Multi-user-systems und multi-gpu-usage


we have a Tesla S870 in a multi-user-system and I don’t really know, how the access to the device is managed.

I know from Programming Guide, that is possible to use cudaSetDevice() to choose a GPU.
Do i have to tell everybody to use another device to share the resources of the S870?

Is it possible to use the same GPU by to different users?
Are there some integrated functions to contol user access ( Does the thread scheduler manage multi useraccess?)?

And finaly is there a kind of self-management that makes it possible to use all of the four GPUs without explicit calling?

Best Regards

I think it is possible to have multiple users. all those users can make use of the 4 Tesla’s but only one at a time. Lets say user1 uses Tesla1 user2 can use 2-4 to run his application on. It is not possible to run more kernels at once on one GPU so you need to manage that by yourself.

I should say Use 1 Telsa per user and tell the user he is only allowed to use his own Tesla.

Thank you for your quick answer!

That’s a pity.
Do you know if there exists some stack or something if two users try to launch kernels on the same GPU?

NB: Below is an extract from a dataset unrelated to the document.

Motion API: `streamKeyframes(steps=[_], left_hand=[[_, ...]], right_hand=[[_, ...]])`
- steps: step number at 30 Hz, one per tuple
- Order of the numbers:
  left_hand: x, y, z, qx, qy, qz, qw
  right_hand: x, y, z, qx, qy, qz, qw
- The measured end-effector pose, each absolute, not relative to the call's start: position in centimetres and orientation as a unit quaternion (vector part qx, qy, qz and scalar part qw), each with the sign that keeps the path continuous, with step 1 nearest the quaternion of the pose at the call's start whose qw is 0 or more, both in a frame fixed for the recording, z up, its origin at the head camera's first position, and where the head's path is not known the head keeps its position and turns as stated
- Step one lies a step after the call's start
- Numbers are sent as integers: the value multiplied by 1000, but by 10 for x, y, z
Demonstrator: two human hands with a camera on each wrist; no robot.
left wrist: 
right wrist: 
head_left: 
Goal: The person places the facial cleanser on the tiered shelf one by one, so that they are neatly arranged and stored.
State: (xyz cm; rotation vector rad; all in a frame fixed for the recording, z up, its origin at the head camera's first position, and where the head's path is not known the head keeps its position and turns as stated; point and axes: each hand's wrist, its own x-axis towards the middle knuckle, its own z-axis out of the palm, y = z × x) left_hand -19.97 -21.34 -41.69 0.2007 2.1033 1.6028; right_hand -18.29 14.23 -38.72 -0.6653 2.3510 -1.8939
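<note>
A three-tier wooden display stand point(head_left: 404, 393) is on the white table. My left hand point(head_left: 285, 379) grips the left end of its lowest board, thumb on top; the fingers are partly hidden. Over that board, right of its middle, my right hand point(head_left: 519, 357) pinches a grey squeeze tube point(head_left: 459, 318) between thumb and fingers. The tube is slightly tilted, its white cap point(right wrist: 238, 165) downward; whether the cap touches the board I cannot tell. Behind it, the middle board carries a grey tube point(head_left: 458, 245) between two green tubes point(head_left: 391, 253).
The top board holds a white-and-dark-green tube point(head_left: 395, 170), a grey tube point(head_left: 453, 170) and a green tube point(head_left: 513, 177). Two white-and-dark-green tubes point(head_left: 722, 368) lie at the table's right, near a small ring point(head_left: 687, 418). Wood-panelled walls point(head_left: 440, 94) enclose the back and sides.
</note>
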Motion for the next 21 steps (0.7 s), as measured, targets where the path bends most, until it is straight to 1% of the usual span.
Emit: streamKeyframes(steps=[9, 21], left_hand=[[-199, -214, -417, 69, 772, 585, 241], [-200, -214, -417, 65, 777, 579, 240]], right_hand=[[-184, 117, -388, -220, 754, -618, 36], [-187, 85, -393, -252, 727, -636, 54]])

Unfortunately the chapter about device management in the Programming Guide is very short.
Do you know some other literature about this problem?

If I were you I just write to simple test programs and run them both at the same time on the same GPU to see what the outcome will be.

More than one process can access the same GPU at the same time. As long as the total memory allocated doesn’t exceed the free memory on the card, all apps will execute perfectly fine but at a much lower performance. So for testing and debug purposes, everybody using the same GPU isn’t a problem. But for performance tuning/real application execution you definitely want one process only on each GPU.

cudaSetDevice is the only tool you have to manage this :( Better tools have often been requested: here is hoping for them in CUDA 2.1.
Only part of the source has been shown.